(HOW TO COMPLETE THIS TASK): Return the lines from the start of the data through the line with "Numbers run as". Include both of those lines and no others.

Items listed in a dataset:
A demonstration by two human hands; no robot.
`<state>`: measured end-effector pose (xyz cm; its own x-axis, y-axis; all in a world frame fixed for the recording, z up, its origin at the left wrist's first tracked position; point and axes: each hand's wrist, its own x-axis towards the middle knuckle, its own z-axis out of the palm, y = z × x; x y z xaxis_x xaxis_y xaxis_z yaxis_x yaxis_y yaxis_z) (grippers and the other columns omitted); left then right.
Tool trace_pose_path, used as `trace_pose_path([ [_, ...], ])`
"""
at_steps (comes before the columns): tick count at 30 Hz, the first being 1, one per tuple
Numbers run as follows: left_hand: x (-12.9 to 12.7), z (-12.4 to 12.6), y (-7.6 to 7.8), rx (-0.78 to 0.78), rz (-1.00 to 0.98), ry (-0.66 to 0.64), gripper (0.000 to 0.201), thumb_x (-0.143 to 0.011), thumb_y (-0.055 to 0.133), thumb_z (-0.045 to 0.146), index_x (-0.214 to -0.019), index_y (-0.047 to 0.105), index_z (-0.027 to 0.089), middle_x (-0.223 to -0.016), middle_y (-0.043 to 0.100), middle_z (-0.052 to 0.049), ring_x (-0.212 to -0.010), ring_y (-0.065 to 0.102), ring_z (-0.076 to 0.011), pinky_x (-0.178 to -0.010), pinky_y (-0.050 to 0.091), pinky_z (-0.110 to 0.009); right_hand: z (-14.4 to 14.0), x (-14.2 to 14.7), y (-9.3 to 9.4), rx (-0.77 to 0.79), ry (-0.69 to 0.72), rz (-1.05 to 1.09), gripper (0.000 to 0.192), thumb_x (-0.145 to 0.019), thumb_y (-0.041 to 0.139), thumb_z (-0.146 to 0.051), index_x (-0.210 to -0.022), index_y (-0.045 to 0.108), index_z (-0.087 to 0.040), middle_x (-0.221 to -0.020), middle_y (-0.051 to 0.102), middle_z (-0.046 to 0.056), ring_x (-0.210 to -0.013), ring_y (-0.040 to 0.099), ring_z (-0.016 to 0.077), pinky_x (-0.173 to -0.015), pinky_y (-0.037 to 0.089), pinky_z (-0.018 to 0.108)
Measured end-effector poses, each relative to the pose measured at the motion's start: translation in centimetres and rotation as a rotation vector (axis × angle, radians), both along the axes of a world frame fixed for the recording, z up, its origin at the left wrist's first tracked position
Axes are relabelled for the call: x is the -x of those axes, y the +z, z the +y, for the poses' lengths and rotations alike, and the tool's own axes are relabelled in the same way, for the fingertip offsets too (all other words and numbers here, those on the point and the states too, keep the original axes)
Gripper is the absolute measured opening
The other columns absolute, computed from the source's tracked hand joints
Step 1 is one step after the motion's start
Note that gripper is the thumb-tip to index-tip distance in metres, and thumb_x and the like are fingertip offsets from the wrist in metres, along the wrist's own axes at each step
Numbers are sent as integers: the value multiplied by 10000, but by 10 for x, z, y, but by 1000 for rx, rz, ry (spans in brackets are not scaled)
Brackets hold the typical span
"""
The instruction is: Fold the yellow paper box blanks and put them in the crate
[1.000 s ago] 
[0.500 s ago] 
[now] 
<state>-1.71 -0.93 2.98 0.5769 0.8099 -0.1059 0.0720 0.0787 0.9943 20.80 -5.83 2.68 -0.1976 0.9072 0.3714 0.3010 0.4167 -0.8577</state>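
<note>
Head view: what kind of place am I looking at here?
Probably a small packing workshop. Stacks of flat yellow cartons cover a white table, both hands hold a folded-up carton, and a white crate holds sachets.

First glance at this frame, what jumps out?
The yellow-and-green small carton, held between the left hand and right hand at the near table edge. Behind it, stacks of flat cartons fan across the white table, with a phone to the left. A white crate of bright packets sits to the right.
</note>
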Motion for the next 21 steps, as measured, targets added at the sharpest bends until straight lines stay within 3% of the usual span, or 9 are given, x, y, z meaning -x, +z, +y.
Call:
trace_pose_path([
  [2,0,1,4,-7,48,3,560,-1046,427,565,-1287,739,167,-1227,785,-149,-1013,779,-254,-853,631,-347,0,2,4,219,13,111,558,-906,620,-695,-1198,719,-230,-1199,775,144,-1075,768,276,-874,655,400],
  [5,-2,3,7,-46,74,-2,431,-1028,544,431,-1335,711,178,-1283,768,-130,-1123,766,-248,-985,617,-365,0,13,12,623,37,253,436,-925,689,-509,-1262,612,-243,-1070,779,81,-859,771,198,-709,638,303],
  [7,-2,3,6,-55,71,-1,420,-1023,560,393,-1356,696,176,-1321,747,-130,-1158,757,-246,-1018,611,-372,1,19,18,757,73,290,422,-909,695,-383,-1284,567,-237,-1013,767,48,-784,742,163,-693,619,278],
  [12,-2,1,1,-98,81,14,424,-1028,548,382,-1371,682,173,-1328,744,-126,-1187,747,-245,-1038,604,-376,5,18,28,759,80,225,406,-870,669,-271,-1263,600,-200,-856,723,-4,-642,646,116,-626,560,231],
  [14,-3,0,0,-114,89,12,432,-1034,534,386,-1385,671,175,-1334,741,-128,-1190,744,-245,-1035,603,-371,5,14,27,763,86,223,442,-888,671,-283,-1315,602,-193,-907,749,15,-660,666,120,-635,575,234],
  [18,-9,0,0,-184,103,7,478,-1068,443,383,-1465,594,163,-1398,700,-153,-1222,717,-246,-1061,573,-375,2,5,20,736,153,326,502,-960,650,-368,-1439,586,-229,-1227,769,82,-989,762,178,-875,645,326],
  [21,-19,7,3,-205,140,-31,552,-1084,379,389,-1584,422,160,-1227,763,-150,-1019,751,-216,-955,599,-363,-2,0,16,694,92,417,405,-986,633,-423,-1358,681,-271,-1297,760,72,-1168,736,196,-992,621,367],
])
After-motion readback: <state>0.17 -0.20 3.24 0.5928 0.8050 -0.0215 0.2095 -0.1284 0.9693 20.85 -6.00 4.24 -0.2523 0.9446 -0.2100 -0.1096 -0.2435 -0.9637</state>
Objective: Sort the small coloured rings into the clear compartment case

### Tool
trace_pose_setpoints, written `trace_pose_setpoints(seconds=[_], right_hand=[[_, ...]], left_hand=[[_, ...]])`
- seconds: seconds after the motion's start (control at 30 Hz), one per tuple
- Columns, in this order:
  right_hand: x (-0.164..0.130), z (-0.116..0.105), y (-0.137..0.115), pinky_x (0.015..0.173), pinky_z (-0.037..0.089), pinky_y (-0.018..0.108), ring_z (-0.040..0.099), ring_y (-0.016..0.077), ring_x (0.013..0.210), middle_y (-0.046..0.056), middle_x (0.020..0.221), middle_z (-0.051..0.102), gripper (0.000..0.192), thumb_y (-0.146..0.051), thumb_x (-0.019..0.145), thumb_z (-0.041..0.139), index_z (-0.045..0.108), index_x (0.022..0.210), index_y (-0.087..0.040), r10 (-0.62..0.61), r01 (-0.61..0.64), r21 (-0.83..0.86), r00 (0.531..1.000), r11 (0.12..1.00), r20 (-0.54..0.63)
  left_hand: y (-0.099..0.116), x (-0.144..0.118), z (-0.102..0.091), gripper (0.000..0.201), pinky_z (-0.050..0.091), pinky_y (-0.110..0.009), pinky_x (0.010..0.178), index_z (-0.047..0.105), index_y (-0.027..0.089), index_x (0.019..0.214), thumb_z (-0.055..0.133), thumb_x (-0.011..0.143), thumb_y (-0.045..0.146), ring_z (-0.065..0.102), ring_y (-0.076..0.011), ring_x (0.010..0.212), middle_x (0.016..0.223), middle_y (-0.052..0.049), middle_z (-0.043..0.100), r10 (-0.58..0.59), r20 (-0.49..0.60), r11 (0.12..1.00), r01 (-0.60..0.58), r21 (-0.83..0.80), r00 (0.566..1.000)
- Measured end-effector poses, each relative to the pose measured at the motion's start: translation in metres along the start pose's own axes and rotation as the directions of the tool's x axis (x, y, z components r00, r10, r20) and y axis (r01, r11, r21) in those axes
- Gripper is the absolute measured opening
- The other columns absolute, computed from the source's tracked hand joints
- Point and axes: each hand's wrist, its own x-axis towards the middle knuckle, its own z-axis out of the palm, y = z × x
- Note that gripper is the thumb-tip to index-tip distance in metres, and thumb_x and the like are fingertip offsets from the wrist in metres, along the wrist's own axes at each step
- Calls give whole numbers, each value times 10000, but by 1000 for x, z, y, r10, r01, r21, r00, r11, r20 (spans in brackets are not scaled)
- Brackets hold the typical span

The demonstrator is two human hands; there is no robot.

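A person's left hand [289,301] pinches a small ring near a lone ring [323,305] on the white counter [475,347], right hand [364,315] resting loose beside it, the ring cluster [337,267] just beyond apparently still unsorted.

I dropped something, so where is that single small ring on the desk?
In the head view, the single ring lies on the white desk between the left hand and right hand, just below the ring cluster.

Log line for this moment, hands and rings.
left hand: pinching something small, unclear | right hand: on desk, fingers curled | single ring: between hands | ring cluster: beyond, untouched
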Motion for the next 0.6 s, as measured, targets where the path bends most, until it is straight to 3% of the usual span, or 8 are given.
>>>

(RESULT OF THE TASK):
A demonstration by two human hands; no robot.
`<state>`: measured end-effector pose (xyz cm; its own x-axis, y-axis; all in a world frame fixed for the recording, z up, its origin at the left wrist's first tracked position; point and axes: each hand's wrist, its own x-axis towards the middle knuckle, its own z-axis out of the palm, y = z × x; x y z xaxis_x xaxis_y xaxis_z yaxis_x yaxis_y yaxis_z) (grippers and the other columns omitted); left then right.
Tool trace_pose_path, used as `trace_pose_path([ [_, ...], ])`
"""
at_steps (comes before the columns): tick count at 30 Hz, the first being 1, one per tuple
Numbers run as follows: left_hand: x (-12.9 to 12.7), z (-12.4 to 12.6), y (-7.6 to 7.8), rx (-0.78 to 0.78), rz (-1.00 to 0.98), ry (-0.66 to 0.64), gripper (0.000 to 0.201), thumb_x (-0.143 to 0.011), thumb_y (-0.055 to 0.133), thumb_z (-0.045 to 0.146), index_x (-0.214 to -0.019), index_y (-0.047 to 0.105), index_z (-0.027 to 0.089), middle_x (-0.223 to -0.016), middle_y (-0.043 to 0.100), middle_z (-0.052 to 0.049), ring_x (-0.212 to -0.010), ring_y (-0.065 to 0.102), ring_z (-0.076 to 0.011), pinky_x (-0.178 to -0.010), pinky_y (-0.050 to 0.091), pinky_z (-0.110 to 0.009); right_hand: z (-14.4 to 14.0), x (-14.2 to 14.7), y (-9.3 to 9.4), rx (-0.77 to 0.79), ry (-0.69 to 0.72), rz (-1.05 to 1.09), gripper (0.000 to 0.192), thumb_x (-0.145 to 0.019), thumb_y (-0.041 to 0.139), thumb_z (-0.146 to 0.051), index_x (-0.210 to -0.022), index_y (-0.045 to 0.108), index_z (-0.087 to 0.040), middle_x (-0.221 to -0.020), middle_y (-0.051 to 0.102), middle_z (-0.046 to 0.056), ring_x (-0.210 to -0.013), ring_y (-0.040 to 0.099), ring_z (-0.016 to 0.077), pinky_x (-0.173 to -0.015), pinky_y (-0.037 to 0.089), pinky_z (-0.018 to 0.108)

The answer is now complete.